_Listed entries_.
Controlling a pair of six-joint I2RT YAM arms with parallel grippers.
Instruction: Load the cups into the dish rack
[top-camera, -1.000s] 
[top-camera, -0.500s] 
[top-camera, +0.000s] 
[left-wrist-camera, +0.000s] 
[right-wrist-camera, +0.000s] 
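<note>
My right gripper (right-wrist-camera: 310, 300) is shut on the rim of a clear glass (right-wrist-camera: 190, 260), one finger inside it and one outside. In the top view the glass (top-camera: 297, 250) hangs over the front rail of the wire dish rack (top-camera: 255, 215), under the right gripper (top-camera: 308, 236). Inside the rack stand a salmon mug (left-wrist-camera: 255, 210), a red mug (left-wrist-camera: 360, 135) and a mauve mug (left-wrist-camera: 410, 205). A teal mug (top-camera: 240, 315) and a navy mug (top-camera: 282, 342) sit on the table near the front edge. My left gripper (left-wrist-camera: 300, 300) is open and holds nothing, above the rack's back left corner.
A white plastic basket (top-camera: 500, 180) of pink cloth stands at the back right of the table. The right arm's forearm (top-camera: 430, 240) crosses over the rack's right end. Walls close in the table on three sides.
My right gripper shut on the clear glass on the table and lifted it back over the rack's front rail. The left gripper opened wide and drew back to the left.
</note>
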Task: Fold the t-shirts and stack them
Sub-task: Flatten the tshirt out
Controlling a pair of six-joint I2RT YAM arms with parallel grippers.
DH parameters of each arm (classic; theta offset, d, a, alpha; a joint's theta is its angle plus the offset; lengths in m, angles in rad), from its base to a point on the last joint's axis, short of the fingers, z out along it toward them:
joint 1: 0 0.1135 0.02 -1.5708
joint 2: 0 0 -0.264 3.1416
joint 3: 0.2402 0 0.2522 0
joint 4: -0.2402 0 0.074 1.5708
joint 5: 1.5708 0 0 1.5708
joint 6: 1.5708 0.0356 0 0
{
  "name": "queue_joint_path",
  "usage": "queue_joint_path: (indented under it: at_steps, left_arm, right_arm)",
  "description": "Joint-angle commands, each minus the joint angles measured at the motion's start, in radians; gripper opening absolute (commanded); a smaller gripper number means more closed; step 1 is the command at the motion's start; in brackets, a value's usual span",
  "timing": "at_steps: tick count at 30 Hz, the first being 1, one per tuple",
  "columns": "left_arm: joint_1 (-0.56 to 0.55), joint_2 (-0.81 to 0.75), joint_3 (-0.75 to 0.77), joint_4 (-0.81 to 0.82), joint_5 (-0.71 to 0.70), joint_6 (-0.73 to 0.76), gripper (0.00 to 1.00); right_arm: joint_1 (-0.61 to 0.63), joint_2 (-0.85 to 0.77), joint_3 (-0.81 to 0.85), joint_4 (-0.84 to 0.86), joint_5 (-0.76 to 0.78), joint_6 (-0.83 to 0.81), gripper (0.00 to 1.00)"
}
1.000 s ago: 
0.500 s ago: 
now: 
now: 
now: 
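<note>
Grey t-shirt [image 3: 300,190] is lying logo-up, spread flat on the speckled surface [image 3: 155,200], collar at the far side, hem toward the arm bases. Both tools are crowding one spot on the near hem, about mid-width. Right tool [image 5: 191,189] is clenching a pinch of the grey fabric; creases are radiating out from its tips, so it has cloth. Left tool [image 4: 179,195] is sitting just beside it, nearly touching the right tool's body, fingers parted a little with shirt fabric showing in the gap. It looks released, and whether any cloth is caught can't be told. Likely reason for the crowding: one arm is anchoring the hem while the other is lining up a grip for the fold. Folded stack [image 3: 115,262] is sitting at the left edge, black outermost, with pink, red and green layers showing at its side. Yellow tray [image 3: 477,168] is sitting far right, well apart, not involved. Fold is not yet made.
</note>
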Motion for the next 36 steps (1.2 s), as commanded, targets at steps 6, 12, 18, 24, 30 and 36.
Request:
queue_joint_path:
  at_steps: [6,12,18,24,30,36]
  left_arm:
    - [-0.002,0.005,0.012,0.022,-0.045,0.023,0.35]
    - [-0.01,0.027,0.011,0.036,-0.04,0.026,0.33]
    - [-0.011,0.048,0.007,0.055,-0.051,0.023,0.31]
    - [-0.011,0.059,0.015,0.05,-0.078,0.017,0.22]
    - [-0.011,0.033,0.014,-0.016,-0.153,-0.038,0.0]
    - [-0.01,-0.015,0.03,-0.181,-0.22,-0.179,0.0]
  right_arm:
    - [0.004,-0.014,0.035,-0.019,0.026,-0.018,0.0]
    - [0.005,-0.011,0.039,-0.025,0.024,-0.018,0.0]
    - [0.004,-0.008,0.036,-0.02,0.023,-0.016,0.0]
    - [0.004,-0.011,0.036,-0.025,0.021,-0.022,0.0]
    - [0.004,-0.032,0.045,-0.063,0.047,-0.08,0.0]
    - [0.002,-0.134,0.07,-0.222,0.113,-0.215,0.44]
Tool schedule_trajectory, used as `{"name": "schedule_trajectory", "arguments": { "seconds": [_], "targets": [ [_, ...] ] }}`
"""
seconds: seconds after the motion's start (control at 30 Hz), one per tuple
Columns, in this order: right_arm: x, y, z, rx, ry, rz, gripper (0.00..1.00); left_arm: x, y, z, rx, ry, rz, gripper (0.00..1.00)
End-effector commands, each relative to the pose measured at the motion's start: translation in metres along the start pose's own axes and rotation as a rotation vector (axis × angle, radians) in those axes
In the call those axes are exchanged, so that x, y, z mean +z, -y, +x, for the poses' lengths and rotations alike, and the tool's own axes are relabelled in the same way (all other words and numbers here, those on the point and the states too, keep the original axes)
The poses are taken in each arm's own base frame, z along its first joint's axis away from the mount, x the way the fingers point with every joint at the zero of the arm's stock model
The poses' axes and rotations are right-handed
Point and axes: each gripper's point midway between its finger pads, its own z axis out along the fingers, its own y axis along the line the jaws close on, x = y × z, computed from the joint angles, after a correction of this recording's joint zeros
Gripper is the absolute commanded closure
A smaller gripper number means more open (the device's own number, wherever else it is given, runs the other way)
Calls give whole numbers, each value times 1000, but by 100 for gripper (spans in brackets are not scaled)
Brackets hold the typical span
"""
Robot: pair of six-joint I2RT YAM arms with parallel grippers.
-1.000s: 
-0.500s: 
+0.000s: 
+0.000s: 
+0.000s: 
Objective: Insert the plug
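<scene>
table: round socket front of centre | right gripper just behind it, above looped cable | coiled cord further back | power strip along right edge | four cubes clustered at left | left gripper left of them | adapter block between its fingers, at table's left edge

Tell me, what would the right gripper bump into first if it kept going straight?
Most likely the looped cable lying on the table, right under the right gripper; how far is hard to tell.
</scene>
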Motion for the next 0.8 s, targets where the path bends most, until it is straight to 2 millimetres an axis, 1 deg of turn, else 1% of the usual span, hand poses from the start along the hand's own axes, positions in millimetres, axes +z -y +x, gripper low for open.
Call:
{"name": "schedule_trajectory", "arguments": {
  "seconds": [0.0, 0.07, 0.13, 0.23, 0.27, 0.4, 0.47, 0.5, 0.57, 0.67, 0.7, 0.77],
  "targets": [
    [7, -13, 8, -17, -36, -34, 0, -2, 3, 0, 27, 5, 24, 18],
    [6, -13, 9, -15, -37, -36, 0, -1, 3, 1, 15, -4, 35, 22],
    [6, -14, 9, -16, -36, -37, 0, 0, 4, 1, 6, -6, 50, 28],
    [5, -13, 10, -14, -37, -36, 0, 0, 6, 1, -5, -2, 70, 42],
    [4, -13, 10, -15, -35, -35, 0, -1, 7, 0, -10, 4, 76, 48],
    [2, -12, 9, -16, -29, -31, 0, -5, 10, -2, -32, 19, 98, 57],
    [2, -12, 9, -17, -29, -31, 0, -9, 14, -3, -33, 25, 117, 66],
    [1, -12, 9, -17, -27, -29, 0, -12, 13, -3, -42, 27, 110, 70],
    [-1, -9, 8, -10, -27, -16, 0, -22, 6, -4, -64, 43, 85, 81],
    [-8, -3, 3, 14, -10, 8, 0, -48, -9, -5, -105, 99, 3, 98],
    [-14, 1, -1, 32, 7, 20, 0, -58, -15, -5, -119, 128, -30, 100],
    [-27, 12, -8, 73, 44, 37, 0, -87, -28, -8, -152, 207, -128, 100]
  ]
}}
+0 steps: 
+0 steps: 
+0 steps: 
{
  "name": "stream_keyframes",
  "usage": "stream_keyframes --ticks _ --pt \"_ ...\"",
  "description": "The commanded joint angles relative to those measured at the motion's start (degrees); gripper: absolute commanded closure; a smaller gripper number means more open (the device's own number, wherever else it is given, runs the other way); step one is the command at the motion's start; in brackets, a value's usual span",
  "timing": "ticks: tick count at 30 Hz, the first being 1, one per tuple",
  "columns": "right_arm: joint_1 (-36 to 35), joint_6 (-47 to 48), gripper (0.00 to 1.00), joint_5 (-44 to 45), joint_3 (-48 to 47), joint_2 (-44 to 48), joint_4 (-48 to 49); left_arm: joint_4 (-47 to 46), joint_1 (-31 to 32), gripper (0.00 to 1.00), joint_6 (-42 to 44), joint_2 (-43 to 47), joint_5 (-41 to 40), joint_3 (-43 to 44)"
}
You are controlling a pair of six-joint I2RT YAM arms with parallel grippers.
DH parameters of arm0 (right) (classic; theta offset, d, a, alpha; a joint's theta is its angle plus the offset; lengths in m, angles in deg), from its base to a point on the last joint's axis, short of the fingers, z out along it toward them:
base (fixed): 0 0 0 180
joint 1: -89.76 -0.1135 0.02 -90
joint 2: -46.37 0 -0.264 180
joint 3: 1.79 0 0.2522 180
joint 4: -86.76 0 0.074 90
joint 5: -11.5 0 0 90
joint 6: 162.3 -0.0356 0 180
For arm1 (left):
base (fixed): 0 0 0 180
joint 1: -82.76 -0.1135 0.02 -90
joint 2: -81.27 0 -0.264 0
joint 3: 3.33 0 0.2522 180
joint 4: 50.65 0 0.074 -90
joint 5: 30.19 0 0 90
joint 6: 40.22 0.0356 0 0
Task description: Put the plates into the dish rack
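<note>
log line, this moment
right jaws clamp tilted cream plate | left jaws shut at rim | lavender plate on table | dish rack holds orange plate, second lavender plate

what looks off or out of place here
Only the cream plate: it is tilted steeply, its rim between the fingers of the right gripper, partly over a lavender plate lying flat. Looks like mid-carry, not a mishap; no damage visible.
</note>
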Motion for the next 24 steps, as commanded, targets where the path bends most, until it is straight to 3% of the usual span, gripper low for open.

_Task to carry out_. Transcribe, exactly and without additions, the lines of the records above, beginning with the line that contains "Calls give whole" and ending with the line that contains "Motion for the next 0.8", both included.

_Expected answer_.
Calls give whole numbers, each value times 1000, but by 100 for gripper (spans in brackets are not scaled)
Brackets hold the typical span
"""
Robot: pair of six-joint I2RT YAM arms with parallel grippers.
-1.000s: 
-0.500s: 
+0.000s: 
+0.000s: 
+0.000s: 
Objective: Insert the plug
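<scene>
table: round socket front of centre | right gripper just behind it, above looped cable | coiled cord further back | power strip along right edge | four cubes clustered at left | left gripper left of them | adapter block between its fingers, at table's left edge

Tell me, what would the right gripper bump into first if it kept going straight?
Most likely the looped cable lying on the table, right under the right gripper; how far is hard to tell.
</scene>
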Motion for the next 0.8 s, targets where the path bends most, until it is straight to 2 millimetres an axis, 1 deg of turn, else 1% of the usual span, hand poses from the start along the hand's own axes, positions in millimetres, axes +z -y +x, gripper low for open.

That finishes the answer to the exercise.